Each line of the records that holds "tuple" should be shown in full.

(Data items)
=====

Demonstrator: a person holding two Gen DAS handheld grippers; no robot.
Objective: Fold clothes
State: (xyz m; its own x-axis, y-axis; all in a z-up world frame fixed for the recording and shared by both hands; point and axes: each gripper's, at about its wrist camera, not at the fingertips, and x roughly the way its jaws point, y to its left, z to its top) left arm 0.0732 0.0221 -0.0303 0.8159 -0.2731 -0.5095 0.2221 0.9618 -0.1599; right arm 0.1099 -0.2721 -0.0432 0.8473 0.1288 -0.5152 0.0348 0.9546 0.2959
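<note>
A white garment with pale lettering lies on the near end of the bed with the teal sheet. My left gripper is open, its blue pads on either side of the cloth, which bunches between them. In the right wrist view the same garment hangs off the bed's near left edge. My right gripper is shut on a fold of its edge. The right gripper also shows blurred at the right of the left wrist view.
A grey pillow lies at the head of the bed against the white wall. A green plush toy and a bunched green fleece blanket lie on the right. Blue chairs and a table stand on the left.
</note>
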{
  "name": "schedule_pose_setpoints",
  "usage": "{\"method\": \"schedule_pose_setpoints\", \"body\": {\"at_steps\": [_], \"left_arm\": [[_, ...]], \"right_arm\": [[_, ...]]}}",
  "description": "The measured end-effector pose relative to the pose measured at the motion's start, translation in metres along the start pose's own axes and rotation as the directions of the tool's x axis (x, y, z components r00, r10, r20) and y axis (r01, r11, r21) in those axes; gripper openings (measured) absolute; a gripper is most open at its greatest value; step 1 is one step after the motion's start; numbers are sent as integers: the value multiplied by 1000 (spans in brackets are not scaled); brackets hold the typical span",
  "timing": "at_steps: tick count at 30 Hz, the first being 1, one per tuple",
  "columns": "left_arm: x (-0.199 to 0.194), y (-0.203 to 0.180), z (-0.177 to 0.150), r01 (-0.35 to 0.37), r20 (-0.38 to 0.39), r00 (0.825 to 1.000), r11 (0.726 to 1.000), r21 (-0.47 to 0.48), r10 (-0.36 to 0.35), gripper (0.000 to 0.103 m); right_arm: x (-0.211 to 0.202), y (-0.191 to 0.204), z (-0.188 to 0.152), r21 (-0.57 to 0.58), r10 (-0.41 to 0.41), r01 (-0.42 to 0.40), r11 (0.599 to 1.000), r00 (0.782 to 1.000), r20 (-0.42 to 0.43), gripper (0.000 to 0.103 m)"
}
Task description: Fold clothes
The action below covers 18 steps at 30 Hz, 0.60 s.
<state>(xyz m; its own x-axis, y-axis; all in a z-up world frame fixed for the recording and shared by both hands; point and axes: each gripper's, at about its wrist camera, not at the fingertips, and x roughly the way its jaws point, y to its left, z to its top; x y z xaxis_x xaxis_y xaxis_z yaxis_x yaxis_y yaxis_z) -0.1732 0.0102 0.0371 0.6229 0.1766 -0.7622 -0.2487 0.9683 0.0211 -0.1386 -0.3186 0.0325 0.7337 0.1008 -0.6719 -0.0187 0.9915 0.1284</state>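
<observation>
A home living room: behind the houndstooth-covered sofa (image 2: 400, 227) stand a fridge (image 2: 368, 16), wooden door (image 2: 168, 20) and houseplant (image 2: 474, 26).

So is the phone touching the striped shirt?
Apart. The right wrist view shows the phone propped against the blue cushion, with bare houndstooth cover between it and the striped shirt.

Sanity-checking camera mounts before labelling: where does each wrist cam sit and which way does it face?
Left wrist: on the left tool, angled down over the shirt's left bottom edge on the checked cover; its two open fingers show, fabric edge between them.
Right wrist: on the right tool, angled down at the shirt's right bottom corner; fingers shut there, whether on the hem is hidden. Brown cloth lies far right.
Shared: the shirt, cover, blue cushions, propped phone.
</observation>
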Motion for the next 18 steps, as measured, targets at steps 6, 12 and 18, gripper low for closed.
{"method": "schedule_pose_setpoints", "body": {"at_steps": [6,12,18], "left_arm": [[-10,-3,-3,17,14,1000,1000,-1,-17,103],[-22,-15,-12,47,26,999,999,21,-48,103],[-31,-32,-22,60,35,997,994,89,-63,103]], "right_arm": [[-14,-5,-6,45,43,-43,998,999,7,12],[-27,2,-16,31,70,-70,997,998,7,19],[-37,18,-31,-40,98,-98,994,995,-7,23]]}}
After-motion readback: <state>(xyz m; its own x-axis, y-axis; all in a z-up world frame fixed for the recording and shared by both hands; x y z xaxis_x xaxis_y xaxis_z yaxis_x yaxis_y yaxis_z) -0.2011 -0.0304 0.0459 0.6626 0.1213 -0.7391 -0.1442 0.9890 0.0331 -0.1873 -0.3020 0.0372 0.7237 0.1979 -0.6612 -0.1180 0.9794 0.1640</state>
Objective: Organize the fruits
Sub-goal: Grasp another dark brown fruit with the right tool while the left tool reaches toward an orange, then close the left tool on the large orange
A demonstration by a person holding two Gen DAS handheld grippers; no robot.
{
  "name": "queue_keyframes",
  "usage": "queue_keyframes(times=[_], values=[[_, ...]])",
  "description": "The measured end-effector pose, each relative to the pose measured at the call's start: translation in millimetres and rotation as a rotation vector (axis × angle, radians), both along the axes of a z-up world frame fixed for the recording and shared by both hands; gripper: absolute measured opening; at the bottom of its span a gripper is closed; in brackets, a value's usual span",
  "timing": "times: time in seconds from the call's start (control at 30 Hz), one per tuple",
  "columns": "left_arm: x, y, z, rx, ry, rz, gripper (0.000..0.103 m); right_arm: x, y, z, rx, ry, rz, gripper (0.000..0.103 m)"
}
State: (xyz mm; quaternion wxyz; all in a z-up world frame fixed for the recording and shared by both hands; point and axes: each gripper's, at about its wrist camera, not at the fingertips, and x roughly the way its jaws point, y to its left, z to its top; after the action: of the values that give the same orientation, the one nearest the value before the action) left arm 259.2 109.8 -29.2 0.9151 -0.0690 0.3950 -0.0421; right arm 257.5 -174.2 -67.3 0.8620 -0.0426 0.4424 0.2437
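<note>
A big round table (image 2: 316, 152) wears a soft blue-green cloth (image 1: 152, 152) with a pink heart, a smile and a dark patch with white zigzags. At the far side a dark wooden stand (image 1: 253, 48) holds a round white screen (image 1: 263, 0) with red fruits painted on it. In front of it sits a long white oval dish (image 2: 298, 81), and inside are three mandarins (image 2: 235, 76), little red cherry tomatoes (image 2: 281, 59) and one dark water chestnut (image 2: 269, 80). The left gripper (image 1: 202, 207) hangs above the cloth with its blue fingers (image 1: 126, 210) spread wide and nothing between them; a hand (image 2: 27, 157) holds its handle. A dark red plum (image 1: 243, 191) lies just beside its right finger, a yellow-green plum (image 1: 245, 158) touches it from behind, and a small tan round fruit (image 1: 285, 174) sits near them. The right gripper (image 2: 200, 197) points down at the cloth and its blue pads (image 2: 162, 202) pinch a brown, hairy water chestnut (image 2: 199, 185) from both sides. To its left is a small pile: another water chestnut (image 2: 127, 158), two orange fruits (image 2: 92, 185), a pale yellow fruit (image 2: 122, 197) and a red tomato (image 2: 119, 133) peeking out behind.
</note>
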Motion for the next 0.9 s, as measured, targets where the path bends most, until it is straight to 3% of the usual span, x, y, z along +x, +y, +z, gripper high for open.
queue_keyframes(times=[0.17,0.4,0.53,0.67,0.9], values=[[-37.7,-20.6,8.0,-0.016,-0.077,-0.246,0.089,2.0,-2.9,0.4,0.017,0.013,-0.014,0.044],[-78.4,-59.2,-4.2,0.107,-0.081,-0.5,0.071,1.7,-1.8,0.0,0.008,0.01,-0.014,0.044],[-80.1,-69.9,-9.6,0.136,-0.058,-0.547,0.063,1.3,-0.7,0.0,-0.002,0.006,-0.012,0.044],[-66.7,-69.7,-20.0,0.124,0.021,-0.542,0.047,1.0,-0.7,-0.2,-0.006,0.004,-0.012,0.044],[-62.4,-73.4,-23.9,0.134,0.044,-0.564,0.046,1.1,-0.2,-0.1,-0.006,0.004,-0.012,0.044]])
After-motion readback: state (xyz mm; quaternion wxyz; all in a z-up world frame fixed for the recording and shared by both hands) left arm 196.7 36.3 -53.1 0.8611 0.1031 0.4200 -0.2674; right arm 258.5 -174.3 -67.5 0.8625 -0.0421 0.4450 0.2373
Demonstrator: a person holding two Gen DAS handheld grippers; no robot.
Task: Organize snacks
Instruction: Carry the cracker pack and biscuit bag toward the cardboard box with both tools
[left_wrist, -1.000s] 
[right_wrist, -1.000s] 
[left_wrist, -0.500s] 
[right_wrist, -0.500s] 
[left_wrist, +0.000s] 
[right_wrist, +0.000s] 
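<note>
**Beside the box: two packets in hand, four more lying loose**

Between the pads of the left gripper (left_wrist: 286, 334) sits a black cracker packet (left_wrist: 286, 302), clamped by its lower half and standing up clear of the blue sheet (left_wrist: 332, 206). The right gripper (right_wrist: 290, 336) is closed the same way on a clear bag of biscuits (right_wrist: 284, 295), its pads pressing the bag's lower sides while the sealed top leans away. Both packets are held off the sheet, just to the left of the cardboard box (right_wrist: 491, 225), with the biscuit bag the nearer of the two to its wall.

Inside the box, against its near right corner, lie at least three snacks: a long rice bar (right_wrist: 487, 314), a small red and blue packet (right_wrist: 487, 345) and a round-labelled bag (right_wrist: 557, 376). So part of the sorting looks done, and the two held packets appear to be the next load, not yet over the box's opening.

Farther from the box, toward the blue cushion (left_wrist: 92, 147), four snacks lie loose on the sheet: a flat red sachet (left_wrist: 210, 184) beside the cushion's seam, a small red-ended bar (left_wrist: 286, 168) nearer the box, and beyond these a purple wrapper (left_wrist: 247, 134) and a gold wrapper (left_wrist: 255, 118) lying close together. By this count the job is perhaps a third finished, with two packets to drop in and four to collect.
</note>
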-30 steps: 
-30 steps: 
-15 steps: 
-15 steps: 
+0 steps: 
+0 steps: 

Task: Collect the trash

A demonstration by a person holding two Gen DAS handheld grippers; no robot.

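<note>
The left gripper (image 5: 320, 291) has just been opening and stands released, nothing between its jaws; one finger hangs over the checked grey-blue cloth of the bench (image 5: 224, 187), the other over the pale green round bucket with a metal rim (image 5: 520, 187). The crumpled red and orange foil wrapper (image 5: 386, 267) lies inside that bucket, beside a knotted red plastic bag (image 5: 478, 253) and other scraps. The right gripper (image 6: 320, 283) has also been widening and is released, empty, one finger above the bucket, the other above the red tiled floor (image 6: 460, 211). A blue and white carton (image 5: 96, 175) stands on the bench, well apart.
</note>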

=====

▶ [OUTPUT FOR THIS TASK]:
  "timing": "at_steps: tick count at 30 Hz, the first being 1, one per tuple",
  "timing": "times: time in seconds from the call's start (control at 30 Hz), one per tuple",

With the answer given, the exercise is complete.